S.D.Ohio: Overseizure was slight and not prejudicial nor “abrasive”

The fact some small things were seized under a documents warrant did not rise to the level of an “abrasive” search (United States v. Searp, 586 F.2d 1117 (6th Cir. 1978)) justifying suppression of all that was within the warrant. The fact the warrant was not present for the search was a potential Rule 41 violation, but it was not a constitutional issue, and defendant did not show prejudice. United States v. Sadler, 2012 U.S. Dist. LEXIS 5207 (S.D. Ohio January 17, 2012).*

Merely having to post bond wasn’t shown here to be a real Fourth Amendment seizure issue. Moreno-Medina v. Toledo, 458 Fed.
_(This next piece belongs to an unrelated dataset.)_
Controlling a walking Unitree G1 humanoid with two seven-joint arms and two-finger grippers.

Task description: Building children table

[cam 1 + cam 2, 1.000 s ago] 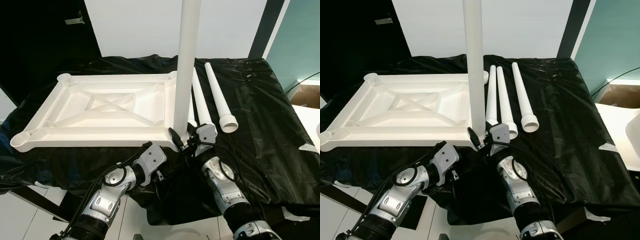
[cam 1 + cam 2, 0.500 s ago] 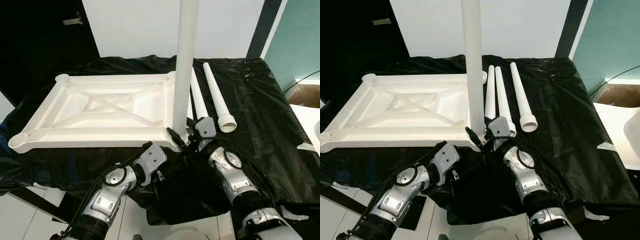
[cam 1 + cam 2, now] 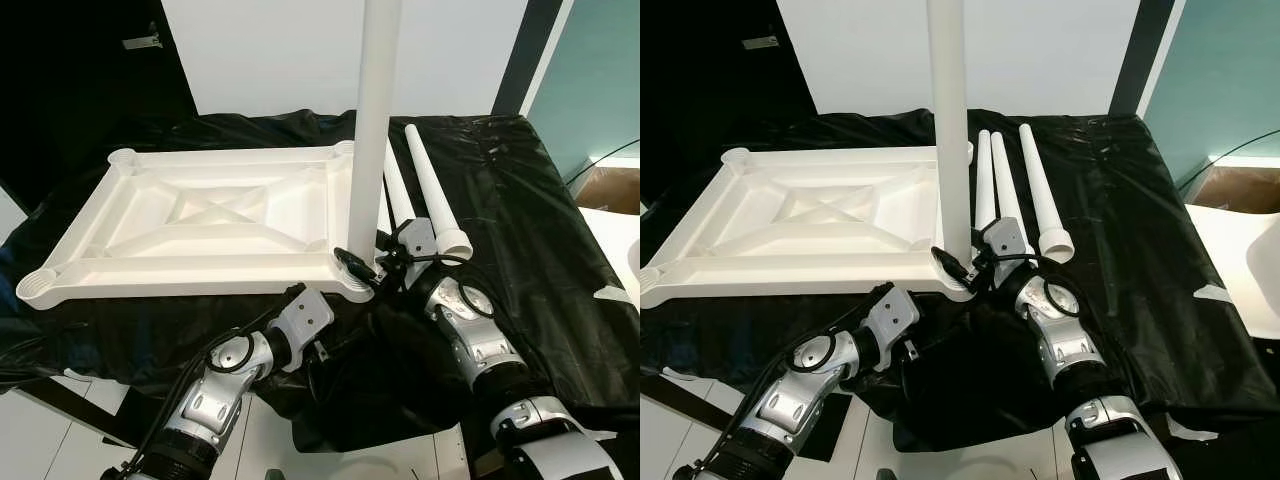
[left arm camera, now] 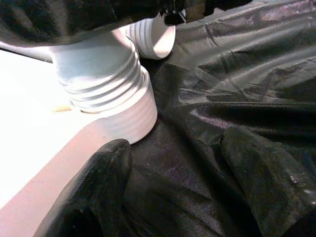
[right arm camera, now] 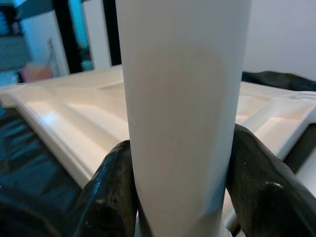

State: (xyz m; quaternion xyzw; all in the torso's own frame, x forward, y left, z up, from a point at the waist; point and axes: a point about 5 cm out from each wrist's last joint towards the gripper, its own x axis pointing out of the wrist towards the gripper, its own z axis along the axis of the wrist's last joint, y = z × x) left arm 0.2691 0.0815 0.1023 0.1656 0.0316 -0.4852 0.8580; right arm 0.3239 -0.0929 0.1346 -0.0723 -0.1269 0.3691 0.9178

Appx. 4 (1st Cir. 2012) (unpublished)*:

Construing the plaintiffs’ complaint in the light most favorable to them, the district court speculated that the only potentially cognizable post-arraignment deprivation Moreno suffered was having to post a $10,000.00 bond. The court concluded that, because Moreno was able to post the bond and was not detained, the bond was a “run-of-the-mill” pre-trial release condition and did not amount to a Fourth Amendment seizure. Nieves, 241 F.3d at 55; see also Harrington, 610 F.3d at 32-33. Because the plaintiffs have not put the issue squarely before us, we need not address today whether a post-arraignment release on bond, standing alone, could ever approximate a Fourth Amendment seizure for purposes of a Section 1983 malicious prosecution claim.